*Required action:*
Output all the data exactly.

*Recorded data:*
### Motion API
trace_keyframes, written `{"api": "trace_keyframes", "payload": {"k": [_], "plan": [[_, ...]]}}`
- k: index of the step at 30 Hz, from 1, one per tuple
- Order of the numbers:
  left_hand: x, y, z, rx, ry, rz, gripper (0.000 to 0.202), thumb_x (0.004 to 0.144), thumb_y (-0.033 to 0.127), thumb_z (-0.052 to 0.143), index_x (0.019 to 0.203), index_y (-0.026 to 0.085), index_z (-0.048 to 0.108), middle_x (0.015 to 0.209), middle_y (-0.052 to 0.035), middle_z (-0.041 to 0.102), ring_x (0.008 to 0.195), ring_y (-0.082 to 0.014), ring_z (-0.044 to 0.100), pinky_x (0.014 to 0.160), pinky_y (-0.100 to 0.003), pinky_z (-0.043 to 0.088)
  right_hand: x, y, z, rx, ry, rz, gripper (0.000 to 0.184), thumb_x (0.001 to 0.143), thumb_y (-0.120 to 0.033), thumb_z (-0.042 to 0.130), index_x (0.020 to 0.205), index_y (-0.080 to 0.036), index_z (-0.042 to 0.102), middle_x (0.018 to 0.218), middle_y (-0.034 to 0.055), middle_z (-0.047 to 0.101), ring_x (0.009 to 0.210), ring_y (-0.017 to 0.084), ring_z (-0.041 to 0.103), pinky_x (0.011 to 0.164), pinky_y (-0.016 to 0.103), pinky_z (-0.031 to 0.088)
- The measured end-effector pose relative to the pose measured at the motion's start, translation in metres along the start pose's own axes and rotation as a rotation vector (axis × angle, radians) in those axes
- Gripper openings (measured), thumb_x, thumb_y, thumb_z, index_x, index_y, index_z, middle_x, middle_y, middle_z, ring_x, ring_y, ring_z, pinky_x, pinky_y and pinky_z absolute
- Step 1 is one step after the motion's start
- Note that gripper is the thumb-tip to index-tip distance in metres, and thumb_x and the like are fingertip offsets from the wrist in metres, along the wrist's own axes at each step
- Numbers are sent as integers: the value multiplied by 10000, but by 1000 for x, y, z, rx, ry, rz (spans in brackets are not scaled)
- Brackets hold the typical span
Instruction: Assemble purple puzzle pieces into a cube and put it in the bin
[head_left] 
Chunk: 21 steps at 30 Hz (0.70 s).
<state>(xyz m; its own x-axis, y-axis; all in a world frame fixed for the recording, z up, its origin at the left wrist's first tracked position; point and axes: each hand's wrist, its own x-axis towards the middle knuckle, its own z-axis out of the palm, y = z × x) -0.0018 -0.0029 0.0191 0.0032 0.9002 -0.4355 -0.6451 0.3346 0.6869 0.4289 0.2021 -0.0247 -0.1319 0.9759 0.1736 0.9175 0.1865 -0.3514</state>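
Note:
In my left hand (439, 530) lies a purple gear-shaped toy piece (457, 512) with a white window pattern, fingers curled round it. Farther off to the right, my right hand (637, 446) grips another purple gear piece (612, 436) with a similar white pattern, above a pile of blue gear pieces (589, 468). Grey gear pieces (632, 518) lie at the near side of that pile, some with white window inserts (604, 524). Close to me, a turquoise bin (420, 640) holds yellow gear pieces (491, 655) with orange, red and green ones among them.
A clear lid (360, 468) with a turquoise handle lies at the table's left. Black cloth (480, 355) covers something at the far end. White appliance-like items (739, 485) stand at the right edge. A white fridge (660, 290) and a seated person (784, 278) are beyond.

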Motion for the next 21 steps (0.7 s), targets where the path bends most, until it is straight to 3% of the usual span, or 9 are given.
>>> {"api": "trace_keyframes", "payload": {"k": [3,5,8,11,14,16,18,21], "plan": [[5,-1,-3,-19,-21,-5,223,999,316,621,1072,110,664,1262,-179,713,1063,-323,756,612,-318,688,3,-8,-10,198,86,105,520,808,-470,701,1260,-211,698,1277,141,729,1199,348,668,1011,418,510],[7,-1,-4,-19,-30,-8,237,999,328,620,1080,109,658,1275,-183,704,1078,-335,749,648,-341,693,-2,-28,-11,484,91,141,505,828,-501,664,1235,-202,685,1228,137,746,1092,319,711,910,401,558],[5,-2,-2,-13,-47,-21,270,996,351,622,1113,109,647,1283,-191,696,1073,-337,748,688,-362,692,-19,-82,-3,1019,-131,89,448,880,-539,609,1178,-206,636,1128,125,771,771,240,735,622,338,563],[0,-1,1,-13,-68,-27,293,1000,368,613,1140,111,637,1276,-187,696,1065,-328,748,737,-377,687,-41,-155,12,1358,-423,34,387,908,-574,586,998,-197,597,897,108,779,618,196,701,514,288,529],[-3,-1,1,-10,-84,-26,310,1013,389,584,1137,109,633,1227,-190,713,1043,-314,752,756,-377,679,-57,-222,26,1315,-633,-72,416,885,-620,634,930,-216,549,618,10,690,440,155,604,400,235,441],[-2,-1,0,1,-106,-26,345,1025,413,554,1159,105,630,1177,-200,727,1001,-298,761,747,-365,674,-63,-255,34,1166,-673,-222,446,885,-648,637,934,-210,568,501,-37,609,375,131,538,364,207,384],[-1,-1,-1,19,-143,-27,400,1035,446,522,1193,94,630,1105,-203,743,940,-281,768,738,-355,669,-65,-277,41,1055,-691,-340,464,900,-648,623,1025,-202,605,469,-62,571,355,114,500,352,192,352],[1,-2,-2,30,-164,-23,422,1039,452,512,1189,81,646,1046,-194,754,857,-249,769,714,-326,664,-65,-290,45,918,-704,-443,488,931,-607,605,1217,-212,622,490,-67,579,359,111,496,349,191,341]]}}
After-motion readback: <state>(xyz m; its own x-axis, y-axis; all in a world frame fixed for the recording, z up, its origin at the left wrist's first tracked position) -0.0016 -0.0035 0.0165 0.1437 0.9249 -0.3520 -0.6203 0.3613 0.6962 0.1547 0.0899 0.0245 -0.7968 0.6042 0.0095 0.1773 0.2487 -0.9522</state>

*Solution for this task:*
### Motion API
trace_keyframes, written `{"api": "trace_keyframes", "payload": {"k": [_], "plan": [[_, ...]]}}`
- k: index of the step at 30 Hz, from 1, one per tuple
- Order of the numbers:
  left_hand: x, y, z, rx, ry, rz, gripper (0.000 to 0.202), thumb_x (0.004 to 0.144), thumb_y (-0.033 to 0.127), thumb_z (-0.052 to 0.143), index_x (0.019 to 0.203), index_y (-0.026 to 0.085), index_z (-0.048 to 0.108), middle_x (0.015 to 0.209), middle_y (-0.052 to 0.035), middle_z (-0.041 to 0.102), ring_x (0.008 to 0.195), ring_y (-0.082 to 0.014), ring_z (-0.044 to 0.100), pinky_x (0.014 to 0.160), pinky_y (-0.100 to 0.003), pinky_z (-0.043 to 0.088)
  right_hand: x, y, z, rx, ry, rz, gripper (0.000 to 0.184), thumb_x (0.001 to 0.143), thumb_y (-0.120 to 0.033), thumb_z (-0.042 to 0.130), index_x (0.020 to 0.205), index_y (-0.080 to 0.036), index_z (-0.042 to 0.102), middle_x (0.018 to 0.218), middle_y (-0.034 to 0.055), middle_z (-0.047 to 0.101), ring_x (0.009 to 0.210), ring_y (-0.017 to 0.084), ring_z (-0.041 to 0.103), pinky_x (0.011 to 0.164), pinky_y (-0.016 to 0.103), pinky_z (-0.031 to 0.088)
- The measured end-effector pose relative to the pose measured at the motion's start, translation in metres along the start pose's own axes and rotation as a rotation vector (axis × angle, radians) in those axes
- Gripper openings (measured), thumb_x, thumb_y, thumb_z, index_x, index_y, index_z, middle_x, middle_y, middle_z, ring_x, ring_y, ring_z, pinky_x, pinky_y and pinky_z absolute
- Step 1 is one step after the motion's start
- Note that gripper is the thumb-tip to index-tip distance in metres, and thumb_x and the like are fingertip offsets from the wrist in metres, along the wrist's own axes at each step
- Numbers are sent as integers: the value multiplied by 10000, but by 1000 for x, y, z, rx, ry, rz (spans in brackets are not scaled)
- Brackets hold the typical span
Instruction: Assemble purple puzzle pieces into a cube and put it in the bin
[head_left] 
Chunk: 21 steps at 30 Hz (0.70 s).
<state>(xyz m; its own x-axis, y-axis; all in a world frame fixed for the recording, z up, its origin at the left wrist's first tracked position; point and axes: each hand's wrist, its own x-axis towards the middle knuckle, its own z-axis out of the palm, y = z × x) -0.0018 -0.0029 0.0191 0.0032 0.9002 -0.4355 -0.6451 0.3346 0.6869 0.4289 0.2021 -0.0247 -0.1319 0.9759 0.1736 0.9175 0.1865 -0.3514</state>
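Note:
In my left hand (439, 530) lies a purple gear-shaped toy piece (457, 512) with a white window pattern, fingers curled round it. Farther off to the right, my right hand (637, 446) grips another purple gear piece (612, 436) with a similar white pattern, above a pile of blue gear pieces (589, 468). Grey gear pieces (632, 518) lie at the near side of that pile, some with white window inserts (604, 524). Close to me, a turquoise bin (420, 640) holds yellow gear pieces (491, 655) with orange, red and green ones among them.
A clear lid (360, 468) with a turquoise handle lies at the table's left. Black cloth (480, 355) covers something at the far end. White appliance-like items (739, 485) stand at the right edge. A white fridge (660, 290) and a seated person (784, 278) are beyond.
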
Motion for the next 21 steps (0.7 s), targets where the path bends most, until it is straight to 3% of the usual span, or 9 are given.
>>> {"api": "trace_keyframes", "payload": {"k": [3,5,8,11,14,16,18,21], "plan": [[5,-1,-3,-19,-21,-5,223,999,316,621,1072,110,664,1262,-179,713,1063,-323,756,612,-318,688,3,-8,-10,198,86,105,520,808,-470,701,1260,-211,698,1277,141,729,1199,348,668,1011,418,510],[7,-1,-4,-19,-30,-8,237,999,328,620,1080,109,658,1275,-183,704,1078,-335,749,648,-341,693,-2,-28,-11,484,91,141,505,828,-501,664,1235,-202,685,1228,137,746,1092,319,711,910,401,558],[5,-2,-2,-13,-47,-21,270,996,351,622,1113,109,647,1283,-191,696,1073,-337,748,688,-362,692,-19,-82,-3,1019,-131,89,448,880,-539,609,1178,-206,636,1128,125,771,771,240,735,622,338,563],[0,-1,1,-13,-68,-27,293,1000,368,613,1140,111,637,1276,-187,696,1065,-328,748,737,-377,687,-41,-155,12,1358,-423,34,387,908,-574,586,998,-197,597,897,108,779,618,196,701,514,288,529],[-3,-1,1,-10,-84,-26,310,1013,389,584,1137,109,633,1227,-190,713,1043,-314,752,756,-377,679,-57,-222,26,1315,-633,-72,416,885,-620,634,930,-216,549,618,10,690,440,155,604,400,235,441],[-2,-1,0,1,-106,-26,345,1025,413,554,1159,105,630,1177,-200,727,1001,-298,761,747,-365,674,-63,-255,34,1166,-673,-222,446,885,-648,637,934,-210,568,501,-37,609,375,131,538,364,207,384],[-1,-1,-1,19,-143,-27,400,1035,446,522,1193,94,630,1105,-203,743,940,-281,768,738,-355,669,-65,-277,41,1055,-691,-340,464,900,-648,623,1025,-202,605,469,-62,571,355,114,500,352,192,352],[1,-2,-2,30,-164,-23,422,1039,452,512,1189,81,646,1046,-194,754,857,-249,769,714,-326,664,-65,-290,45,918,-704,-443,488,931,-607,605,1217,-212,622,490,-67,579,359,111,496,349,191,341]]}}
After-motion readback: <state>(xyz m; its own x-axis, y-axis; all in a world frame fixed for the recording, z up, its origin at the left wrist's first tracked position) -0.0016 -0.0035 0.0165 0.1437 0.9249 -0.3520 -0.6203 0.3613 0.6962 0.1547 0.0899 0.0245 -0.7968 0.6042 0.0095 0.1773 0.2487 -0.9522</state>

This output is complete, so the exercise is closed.